--- Brief ---
Write out the data in full, exactly as shown.

______________________________

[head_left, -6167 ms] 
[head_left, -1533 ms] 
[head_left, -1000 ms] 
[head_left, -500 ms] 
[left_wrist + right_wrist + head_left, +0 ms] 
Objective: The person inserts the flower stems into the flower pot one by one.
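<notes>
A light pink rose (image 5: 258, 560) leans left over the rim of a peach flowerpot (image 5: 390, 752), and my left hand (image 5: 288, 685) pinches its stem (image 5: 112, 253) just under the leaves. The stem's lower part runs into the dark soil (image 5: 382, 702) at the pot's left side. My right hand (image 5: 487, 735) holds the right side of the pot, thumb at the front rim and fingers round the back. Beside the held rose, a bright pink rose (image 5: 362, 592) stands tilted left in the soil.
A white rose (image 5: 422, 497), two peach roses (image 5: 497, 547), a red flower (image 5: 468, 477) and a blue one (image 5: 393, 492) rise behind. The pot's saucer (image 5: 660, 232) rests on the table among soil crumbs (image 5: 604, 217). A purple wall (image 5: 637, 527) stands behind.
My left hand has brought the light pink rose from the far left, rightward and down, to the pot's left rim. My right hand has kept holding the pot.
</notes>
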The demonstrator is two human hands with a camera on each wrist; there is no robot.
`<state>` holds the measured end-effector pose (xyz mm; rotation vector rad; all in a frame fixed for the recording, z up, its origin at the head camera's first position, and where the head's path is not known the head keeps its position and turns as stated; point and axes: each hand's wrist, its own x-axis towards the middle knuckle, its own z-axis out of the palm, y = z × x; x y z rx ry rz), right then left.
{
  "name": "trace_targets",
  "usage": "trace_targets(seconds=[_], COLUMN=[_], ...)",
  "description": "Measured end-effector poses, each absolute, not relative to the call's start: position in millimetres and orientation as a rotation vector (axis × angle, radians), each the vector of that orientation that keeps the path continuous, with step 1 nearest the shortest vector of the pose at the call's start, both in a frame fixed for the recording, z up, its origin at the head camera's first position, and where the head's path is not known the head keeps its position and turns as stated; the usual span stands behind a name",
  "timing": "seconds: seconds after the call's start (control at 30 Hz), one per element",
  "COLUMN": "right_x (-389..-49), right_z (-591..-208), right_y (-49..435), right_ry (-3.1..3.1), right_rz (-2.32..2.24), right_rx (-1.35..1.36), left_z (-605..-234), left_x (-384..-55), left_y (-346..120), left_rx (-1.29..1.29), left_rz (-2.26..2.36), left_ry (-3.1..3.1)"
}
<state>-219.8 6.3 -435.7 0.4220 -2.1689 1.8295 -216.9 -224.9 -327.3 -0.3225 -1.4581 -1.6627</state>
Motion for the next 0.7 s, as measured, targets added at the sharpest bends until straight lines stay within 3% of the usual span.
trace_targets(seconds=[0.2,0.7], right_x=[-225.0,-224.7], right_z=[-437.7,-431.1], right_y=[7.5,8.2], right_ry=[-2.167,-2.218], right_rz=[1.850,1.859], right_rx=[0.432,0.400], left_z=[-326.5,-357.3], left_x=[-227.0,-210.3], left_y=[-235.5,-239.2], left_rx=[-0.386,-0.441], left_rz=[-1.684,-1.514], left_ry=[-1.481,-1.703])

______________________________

--- Reply to the exercise ---
[head_left, -6167 ms] 
[head_left, -1533 ms] 
[head_left, -1000 ms] 
[head_left, -500 ms] 
[left_wrist + right_wrist + head_left, +0 ms] 
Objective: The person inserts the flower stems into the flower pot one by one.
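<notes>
A light pink rose (image 5: 258, 560) leans left over the rim of a peach flowerpot (image 5: 390, 752), and my left hand (image 5: 288, 685) pinches its stem (image 5: 112, 253) just under the leaves. The stem's lower part runs into the dark soil (image 5: 382, 702) at the pot's left side. My right hand (image 5: 487, 735) holds the right side of the pot, thumb at the front rim and fingers round the back. Beside the held rose, a bright pink rose (image 5: 362, 592) stands tilted left in the soil.
A white rose (image 5: 422, 497), two peach roses (image 5: 497, 547), a red flower (image 5: 468, 477) and a blue one (image 5: 393, 492) rise behind. The pot's saucer (image 5: 660, 232) rests on the table among soil crumbs (image 5: 604, 217). A purple wall (image 5: 637, 527) stands behind.
My left hand has brought the light pink rose from the far left, rightward and down, to the pot's left rim. My right hand has kept holding the pot.
</notes>
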The demonstrator is two human hands with a camera on each wrist; there is no robot.
`<state>` holds the measured end-effector pose (xyz mm; rotation vector rad; all in a frame fixed for the recording, z up, its origin at the head camera's first position, and where the head's path is not known the head keeps its position and turns as stated; point and axes: each hand's wrist, its own x-axis towards the middle knuckle, its own z-axis out of the palm, y = z × x; x y z rx ry rz), right then left.
{
  "name": "trace_targets",
  "usage": "trace_targets(seconds=[_], COLUMN=[_], ...)",
  "description": "Measured end-effector poses, each absolute, not relative to the call's start: position in millimetres and orientation as a rotation vector (axis × angle, radians), each the vector of that orientation that keeps the path continuous, with step 1 nearest the shortest vector of the pose at the call's start, both in a frame fixed for the recording, z up, its origin at the head camera's first position, and where the head's path is not known the head keeps its position and turns as stated; the usual span stands behind a name",
  "timing": "seconds: seconds after the call's start (control at 30 Hz), one per element",
  "COLUMN": "right_x (-389..-49), right_z (-591..-208), right_y (-49..435), right_ry (-3.1..3.1), right_rz (-2.32..2.24), right_rx (-1.35..1.36), left_z (-605..-234), left_x (-384..-55), left_y (-346..120), left_rx (-1.29..1.29), left_rz (-2.26..2.36), left_ry (-3.1..3.1)"
}
<state>-219.8 6.3 -435.7 0.4220 -2.1689 1.8295 -216.9 -224.9 -327.3 -0.3225 -1.4581 -1.6627</state>
Motion for the next 0.7 s, as measured, targets added at the sharpest bends until straight lines stay within 3% of the usual span.
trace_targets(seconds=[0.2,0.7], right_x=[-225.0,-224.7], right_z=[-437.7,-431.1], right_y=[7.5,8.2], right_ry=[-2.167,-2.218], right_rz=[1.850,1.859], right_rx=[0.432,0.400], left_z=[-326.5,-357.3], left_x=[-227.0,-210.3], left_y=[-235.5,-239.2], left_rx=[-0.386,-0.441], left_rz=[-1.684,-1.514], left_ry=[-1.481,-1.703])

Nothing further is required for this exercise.